_To do_: Leave out the pictures and repeat exactly the lines from the one containing "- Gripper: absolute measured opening" through the final line of the listing below.

******************************

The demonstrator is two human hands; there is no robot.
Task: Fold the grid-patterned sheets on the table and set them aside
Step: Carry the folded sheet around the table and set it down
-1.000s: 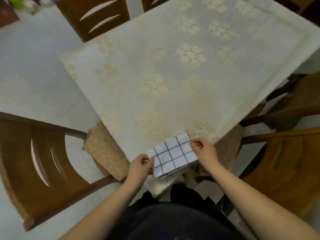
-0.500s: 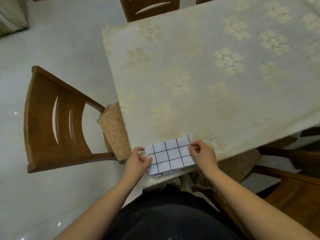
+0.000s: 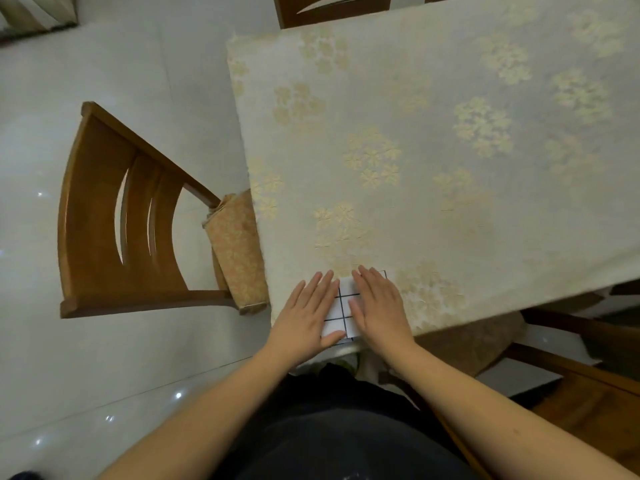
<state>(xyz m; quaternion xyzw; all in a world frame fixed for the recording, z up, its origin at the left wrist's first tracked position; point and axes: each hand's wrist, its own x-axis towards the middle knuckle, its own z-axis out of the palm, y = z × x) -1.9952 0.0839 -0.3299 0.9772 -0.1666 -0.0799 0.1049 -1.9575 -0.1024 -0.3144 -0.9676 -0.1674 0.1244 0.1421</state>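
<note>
at the near edge of the table, left hand (image 3: 306,311) lies flat, fingers straight and together, palm down on the left part of the grid-patterned sheet (image 3: 341,315). right hand (image 3: 379,306) same posture, flat and palm down on the sheet's right part, fingertips pointing away from the body. neither hand curls round anything; both press from above. hands sit side by side, a narrow strip of sheet showing between them.

sheet is white with black grid lines, folded small, lying on the tablecloth (image 3: 433,140) right at the table's near edge, close to the near-left corner. most of it is hidden under the hands; how many layers, can't tell.

tablecloth is pale with gold flower clusters and covers the whole tabletop. wooden chair (image 3: 114,220) with a slatted curved back stands at the left side, its cushion (image 3: 239,251) tucked partly under the table. another chair back (image 3: 332,8) at the far side, more wooden chair parts lower right. floor (image 3: 104,81) is pale glossy tile.
</note>
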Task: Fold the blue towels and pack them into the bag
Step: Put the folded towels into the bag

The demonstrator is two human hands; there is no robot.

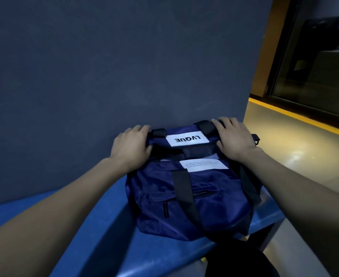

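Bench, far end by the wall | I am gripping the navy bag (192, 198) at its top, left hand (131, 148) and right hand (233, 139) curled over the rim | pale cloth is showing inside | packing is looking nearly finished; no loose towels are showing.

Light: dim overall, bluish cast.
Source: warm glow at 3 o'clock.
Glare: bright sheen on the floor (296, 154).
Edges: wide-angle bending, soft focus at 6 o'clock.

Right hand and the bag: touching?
Touching. Head view shows the right hand pressed on the bag's far top edge, fingers curled over a black strap.
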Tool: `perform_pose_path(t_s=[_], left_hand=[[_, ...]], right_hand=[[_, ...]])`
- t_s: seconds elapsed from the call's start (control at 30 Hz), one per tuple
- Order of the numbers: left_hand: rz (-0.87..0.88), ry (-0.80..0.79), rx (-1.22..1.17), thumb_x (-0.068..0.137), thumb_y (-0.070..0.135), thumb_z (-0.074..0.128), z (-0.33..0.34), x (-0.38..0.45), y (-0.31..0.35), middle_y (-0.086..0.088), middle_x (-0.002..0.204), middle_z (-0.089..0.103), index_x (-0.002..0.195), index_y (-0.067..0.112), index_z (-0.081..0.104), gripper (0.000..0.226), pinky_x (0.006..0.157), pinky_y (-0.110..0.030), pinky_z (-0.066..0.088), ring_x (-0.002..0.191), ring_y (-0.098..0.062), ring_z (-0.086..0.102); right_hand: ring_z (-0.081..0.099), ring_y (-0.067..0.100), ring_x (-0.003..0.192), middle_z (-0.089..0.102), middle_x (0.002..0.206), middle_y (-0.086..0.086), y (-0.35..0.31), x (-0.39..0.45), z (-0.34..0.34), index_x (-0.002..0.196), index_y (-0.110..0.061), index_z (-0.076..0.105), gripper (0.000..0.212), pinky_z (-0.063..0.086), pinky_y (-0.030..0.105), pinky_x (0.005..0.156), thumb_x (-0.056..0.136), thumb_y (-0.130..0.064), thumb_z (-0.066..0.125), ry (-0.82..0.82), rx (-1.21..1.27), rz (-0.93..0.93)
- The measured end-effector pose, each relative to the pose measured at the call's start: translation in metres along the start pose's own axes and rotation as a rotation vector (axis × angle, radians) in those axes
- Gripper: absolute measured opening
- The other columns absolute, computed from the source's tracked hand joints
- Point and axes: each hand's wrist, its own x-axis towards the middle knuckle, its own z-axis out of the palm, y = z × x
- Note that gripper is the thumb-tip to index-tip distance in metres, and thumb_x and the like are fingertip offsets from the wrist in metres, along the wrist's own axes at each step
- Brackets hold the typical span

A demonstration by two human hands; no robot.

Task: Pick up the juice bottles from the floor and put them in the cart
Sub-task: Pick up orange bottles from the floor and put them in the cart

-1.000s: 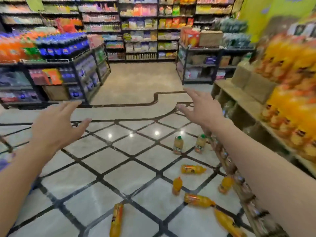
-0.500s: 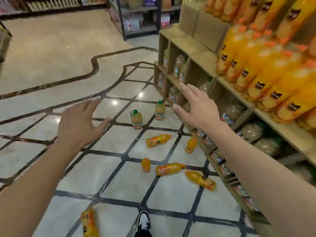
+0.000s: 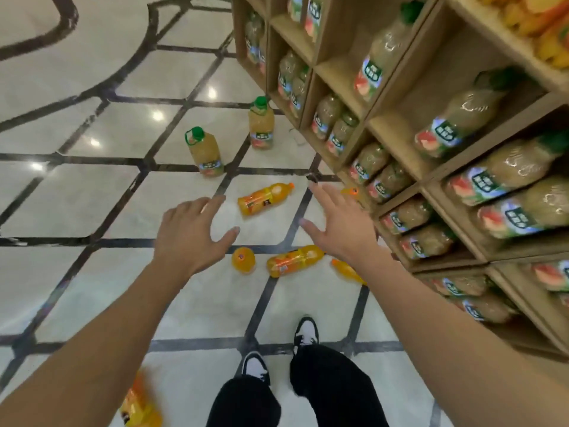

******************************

_Result of this exercise_:
- Gripper: absolute measured opening
- The other columns absolute, computed from the source's tracked hand joints
- Point and axes: each hand's wrist, its own x-axis towards the middle knuckle, its own z-axis out of the palm, y = z × x
- Note that gripper is the thumb-tip to index-tip distance in metres, and thumb_x and the like are fingertip offsets from the wrist in metres, along the wrist's own axes at each step
- Brackets hold the typical span

A demonstration by two human hands; no robot.

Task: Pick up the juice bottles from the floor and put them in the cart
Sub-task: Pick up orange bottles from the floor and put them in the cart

-1.000s: 
-0.500s: 
+0.000s: 

Nothing more is needed for this exercise.